Onion Futures
There are none.
The bulbous root is the only commodity for which futures trading is banned. Back in 1958, onion growers convinced themselves that futures traders (and not the new farms sprouting up in Wisconsin) were responsible for falling onion prices, so they lobbied an up-and-coming Michigan Congressman named Gerald Ford to push through a law banning all futures trading in onions. The law still stands.
And yet even with no traders to blame, the volatility in onion prices makes the swings in oil and corn look tame, reinforcing academics' belief that futures trading diminishes extreme price swings.
Amazing, onion farmers and Congress panic in 1958 with the Senate Committee arguing that
...speculative activity in the futures markets causes such severe and unwarranted fluctuations in the price of cash onions…[that a] complete prohibition of onion futures trading [is necessary] in order to assure the orderly flow of onions in interstate commerce...

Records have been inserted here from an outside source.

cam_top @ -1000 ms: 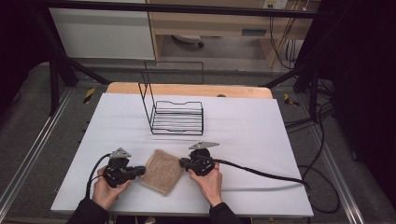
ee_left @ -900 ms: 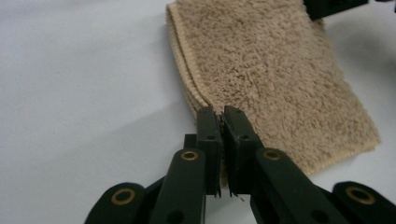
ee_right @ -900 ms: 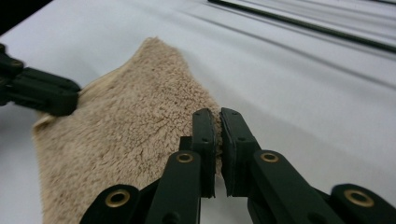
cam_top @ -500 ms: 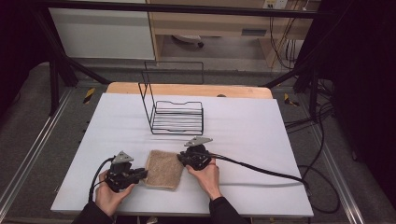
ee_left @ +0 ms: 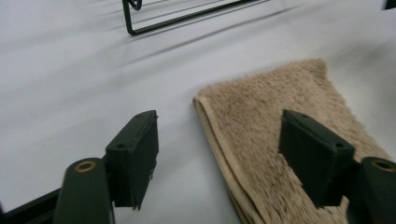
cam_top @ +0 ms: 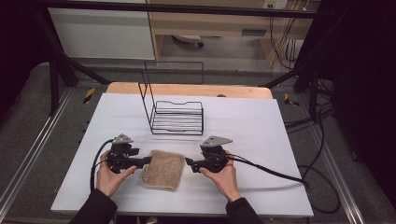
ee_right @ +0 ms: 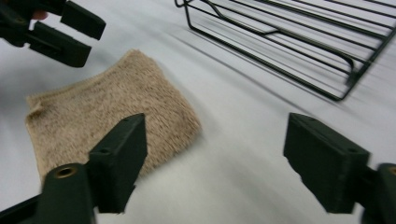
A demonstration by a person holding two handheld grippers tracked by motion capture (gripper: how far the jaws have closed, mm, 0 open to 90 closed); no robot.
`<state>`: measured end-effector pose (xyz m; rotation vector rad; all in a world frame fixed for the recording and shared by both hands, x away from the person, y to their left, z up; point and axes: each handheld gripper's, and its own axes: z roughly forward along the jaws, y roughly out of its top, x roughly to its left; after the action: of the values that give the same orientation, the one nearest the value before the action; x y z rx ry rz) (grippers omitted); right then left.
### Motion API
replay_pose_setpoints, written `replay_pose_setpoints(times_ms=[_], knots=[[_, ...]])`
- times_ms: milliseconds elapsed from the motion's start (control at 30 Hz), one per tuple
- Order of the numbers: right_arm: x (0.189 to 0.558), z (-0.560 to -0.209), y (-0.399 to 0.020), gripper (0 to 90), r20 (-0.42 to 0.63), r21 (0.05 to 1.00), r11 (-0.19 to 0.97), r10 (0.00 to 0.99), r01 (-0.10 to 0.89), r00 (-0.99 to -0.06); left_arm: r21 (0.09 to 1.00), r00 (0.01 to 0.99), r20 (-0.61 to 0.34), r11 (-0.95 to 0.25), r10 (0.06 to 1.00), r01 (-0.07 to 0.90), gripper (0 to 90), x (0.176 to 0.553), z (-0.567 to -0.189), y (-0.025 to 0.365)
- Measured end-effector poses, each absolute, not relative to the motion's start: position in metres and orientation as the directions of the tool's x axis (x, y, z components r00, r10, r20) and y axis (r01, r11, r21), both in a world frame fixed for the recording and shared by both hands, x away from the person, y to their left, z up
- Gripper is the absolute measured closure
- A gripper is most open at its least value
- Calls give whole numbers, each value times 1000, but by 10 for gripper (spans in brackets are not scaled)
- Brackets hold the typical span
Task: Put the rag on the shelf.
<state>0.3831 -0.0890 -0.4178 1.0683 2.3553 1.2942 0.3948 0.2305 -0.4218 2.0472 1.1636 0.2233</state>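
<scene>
A folded tan towel [cam_top: 163, 169] lies flat on the white table [cam_top: 261, 130], between my two grippers. My left gripper [cam_top: 148, 160] sits at the towel's left edge, and its jaws have just been opening. In the left gripper view the jaws [ee_left: 219, 128] stand wide apart over the towel's hem [ee_left: 280, 130] without pressing on it. My right gripper [cam_top: 187, 162] is a little off the towel's right edge; its jaws have also just been opening. In the right gripper view they [ee_right: 215, 135] stand open over bare table, with the towel [ee_right: 107, 116] to the left.
A black wire rack [cam_top: 177, 116] with an upright back frame stands on the table beyond the towel, also in the right gripper view [ee_right: 289, 42]. The right gripper's cable [cam_top: 271, 172] trails off to the right. The left gripper [ee_right: 70, 32] shows in the right gripper view's corner.
Both grippers were shut at the towel's sides and have let go. They have drawn outward from it, and the towel now lies flat as a rectangle.
</scene>
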Motion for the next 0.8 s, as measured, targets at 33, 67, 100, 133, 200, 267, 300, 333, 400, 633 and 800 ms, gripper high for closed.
replay_pose_setpoints(times_ms=[33, 67, 100, 133, 200, 267, 300, 333, 400, 633, 800], knots=[[381, -419, -98, 149, 129, 805, 334, 709, 491, -693, 679, 568, -212, -298, 795, 671, 272, 399, -423, 228], [380, -420, -103, 132, 132, 802, 334, 711, 496, -691, 679, 570, -212, -300, 794, 670, 281, 403, -425, 225], [379, -421, -107, 117, 133, 797, 337, 711, 501, -690, 673, 568, -202, -309, 798, 672, 296, 409, -428, 221], [378, -423, -112, 105, 132, 796, 338, 714, 503, -688, 673, 568, -202, -309, 798, 672, 308, 409, -428, 221], [375, -426, -120, 93, 140, 789, 333, 720, 516, -680, 663, 562, -190, -317, 805, 678, 349, 416, -432, 217], [372, -430, -127, 87, 147, 791, 323, 724, 520, -674, 664, 559, -167, -327, 812, 672, 399, 419, -434, 216], [371, -433, -131, 82, 147, 791, 321, 726, 520, -672, 660, 565, -164, -336, 809, 672, 430, 419, -436, 215], [370, -436, -134, 82, 151, 789, 317, 730, 526, -667, 660, 565, -164, -336, 809, 672, 466, 419, -436, 215], [370, -438, -136, 78, 155, 784, 317, 732, 533, -663, 650, 574, -157, -353, 804, 673, 488, 420, -439, 214], [364, -438, -146, 63, 180, 779, 291, 745, 555, -643, 658, 586, -187, -342, 789, 671, 633, 417, -444, 212], [364, -439, -143, 58, 205, 781, 277, 733, 560, -648, 665, 596, -188, -345, 781, 663, 679, 417, -446, 210]])
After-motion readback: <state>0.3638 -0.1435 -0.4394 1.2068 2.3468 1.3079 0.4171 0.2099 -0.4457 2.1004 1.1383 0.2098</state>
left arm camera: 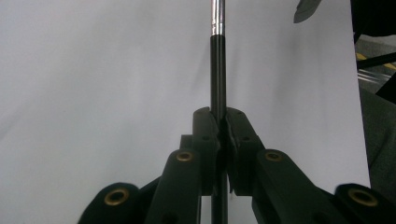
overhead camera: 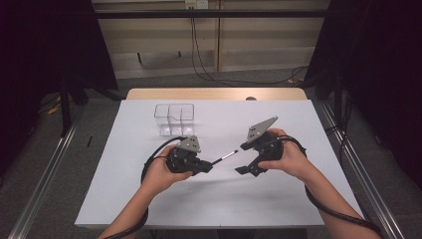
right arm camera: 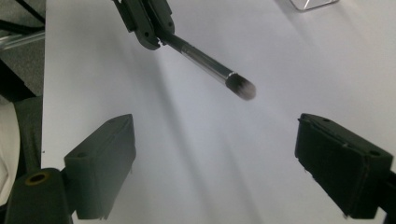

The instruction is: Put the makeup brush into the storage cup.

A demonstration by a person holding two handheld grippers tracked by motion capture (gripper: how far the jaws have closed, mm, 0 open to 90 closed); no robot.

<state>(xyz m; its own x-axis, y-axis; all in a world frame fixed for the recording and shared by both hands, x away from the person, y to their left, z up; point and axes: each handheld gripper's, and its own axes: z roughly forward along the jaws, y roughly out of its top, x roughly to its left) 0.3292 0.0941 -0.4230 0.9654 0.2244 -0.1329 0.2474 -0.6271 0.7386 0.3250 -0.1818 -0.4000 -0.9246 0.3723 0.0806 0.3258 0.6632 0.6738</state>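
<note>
Brush grip: left gripper (overhead camera: 206,166) is clamped on the black handle of a makeup brush (overhead camera: 225,157), jaws pressed to either side of the shaft in the left gripper view (left arm camera: 218,70).
Brush position: lifted off the white worktop (overhead camera: 149,199), between the two grippers, silver ferrule and dark bristle tip (right arm camera: 243,87) pointing toward the right gripper (overhead camera: 246,158).
Why held so: gripping low on the handle leaves the bristle end free and offered, which looks like the set-up for a hand-over.
Right gripper: jaws spread wide with nothing between them, just beside the brush tip and not touching it; the wide gap suits closing around the thin shaft.
Clear organiser (overhead camera: 174,119): stands upright at the far left of the worktop, well apart from both grippers; judged the likely place for the brush.
Count: one brush, one organiser with several compartments, two grippers, two hands.
</note>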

and for going on fifty years onion futures are banned. Makes me want to cry.
More here on the banning of futures markets . (A report from 1956 indicates that the fluctuations at that time were due to an attempted swindle.)
Hat tip to Newmark's Door
Activity:
Earlier this year, 2008, there was much worry in the news and among consumers paying then record high gasoline prices about the effects of oil speculators in the crude oil market. Well it turns out there is at least one market in the U.S. where the law bans all futures trading: onions.
Read the underlying short article in Fortune hyperlinked above. You should also realize that at least some people who buy futures contracts are speculating in the commodity in question.
Questions:
1.) What did you learn from Chapter Five in the Cowen/Tabarrok textbook about what speculation and futures trading will do to market price? Do speculation and futures markets affect how much and how frequently prices change?
2.) What do the Marginal Revolution post and the Fortune article tell us has happened to onion prices in the 50 years since futures in onions were banned? What do you expect the ban on onion futures trading has done to the risk and production of onion growers?
3.) What would you expect to happen to crude oil and gasoline prices if Congress banned futures trading in crude oil? How would this effect the economy overall?
Answers:
1.) In Chapter Five of the Cowen/Tabarrok textbook we learn that speculation moderates changes in prices. Speculation will lead to the price of a good not changing as much, and will make the good more available during times it is scarcest. Speculators raise the price of a good today if they expect its price to rise, but that leads to the price being lower that it would have otherwise been in the future.
2.) The article points out, “the volatility in onion prices makes the swings in oil and corn look tame,” as we would expect from reading Chapter Five in the Cowen/Tabarrok textbook. Specifically, the article discusses that since 2006, while oil prices at that time of the article, June 2008, were up 100%, and corn had risen 300%, onion prices rose 400% between October 2006 and April 2007 due to weather related crops reductions, then crashed 96% by March 2008 on overproduction and then bounce back up 300% by April 2008.
At least one person in the onion market recognizes that it would likely operate with less volatility, if a futures trading were legal. Bob Debruyn of Debruyn Produce, a Michigan-based grower and wholesaler says, "I would think that a futures market for onions would make some sense today, even though my father was very much involved in getting rid of it."
Since onion growers can not lock in a price for their production, onion growing is riskier than other crops. Thus we might see less onion production due to this extra risk.
3.) The inference that students should draw is that crude oil and gasoline prices would likely be more volatile as onion prices are, if Congress were to act to try to stop speculation in the crude oil market.
Most of us do not have a large demand for onions. Onions are not a huge part of our budgets, even if we run a restaurant. Products from crude oil, particularly gasoline are a different story. Gasoline is an important item in many consumers’ budgets. It is an important part of transportation costs of many other goods. Crude oil is important in heating many consumers’ houses. Thus wide fluctuations in crude oil prices would be much more disruptive to the economy than similar fluctuations in onion prices have been. So a Congressional ban on futures trading in crude oil would cause more volatility in crude oil and gasoline prices and would be disruptive to the economy.
I am only a novice, but what is your reccomendation on how to deal with the potential for gaming the system. I understand that futures in general are in no way different from the potential to influence any other market, but as I understand it futures can allow for a greater manipulation of prices by groups of people utilizing the lack of transparency in the futures market and that fact that it can be heavily leveraged. If it is more or better regulation I fear that this will limit participation and continue the incentives to abuse the system.